The simplest and safest solution is to encrypt your entire hard drive with one of the above methods, or encrypt an external drive. Keep in mind that if you create a file on an unsecure drive and move it to an encrypted drive, you will still leave a trace of recoverable data in temp folders. Even "deleted" data can be recovered if not overwritten multiple times.

For Windows, programs like Eraser will wipe your free space to eliminate old traces of data, or let you "shred" a file when you drag it to the recycle bin. Mac users have this option built into OS X already:
an informative tutorial for Mac secure deletion

A lot of people will simply store a usb key or CD in a lock box or safe, which is a fine option- but it doesn't hurt to have a digital equivalent to back up that lockbox should it get broken into or stolen. Plus, how secure is the computer you used to make those files? You can bet there is a residual copy there.
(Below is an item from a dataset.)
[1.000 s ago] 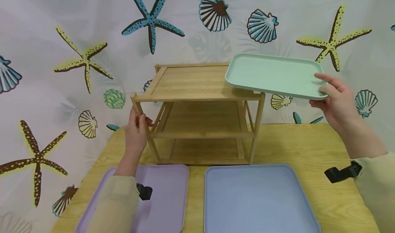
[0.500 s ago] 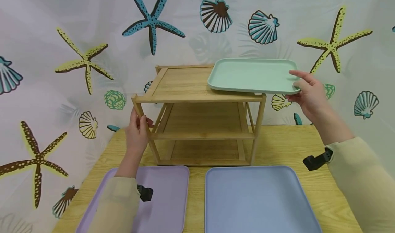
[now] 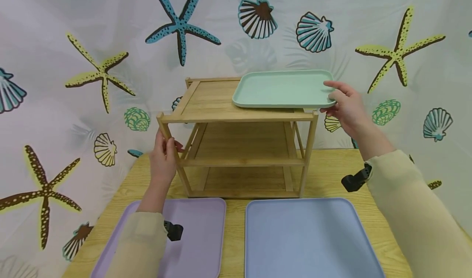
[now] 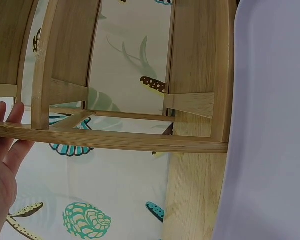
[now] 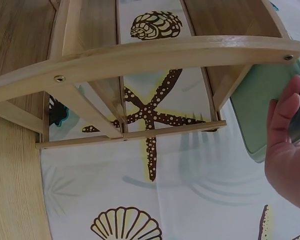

Anyone else have suggestions or questions?

Scarred for life...
3,295 Posts
Thanks. I just figured out how to work with truecrypt last night.

I started out encrypting a usb drive and last night I encrypted and decrypted a DVD disk with 4.3Gb of data on it, just to prove it could be done to a friend. I have a 160Gb MyBook drive that I will eventually encrypt when I find a place to put all the data already on it. I may just splurge on a 1Tb usb drive and go that route...

My biggest problem is the password. I typed in a short (10 character) password and truecrypt told me it was not good enough and could be easily broken with a brute force attack. I finally went with a 64 character password.

What is a good way to have access to a large password without it being accessible to others? Any ideas?

I run ccleaner on my computer everyday. It basically removes all trace of various files left on my computer after being online.

I forgot all about eraser though. I just downloaded it and am running it on my computer as I type this.

I also run peerguardian occasionally. Its amazing to have this program running and see who is trying to see who you are when you go to certain sites.

tinfoil bandana
1,164 Posts
There is the mnemonic device to secure passwords, i.e. using just the first letter from a favorite quote plus a few numbers that have meaning only to you, but even this can be cumbersome with a 64 bit key.

I used to use 'l33t 5p33k' to make passwords, but everyone knows how to read that these days.

At some point, you need to write down passwords, unless you have a far better memory than mine.

Got any beer money?
371 Posts
I agree with you on TrueCrypt6.

It's very good, "true" data encryption that even the government can't break (at least according to all the third-party research I did). It's very easy to use and best of all IT'S FREE!

I know you guys will doubt the benefits of anything that is free. So research it yourself, you'll be glad you did.

It also had no ill effect on my system (no spyware, adware, pop-up crap, auto-updating, none of that [email protected]).

Next to GHOST, it's the best software I ever put on my computer.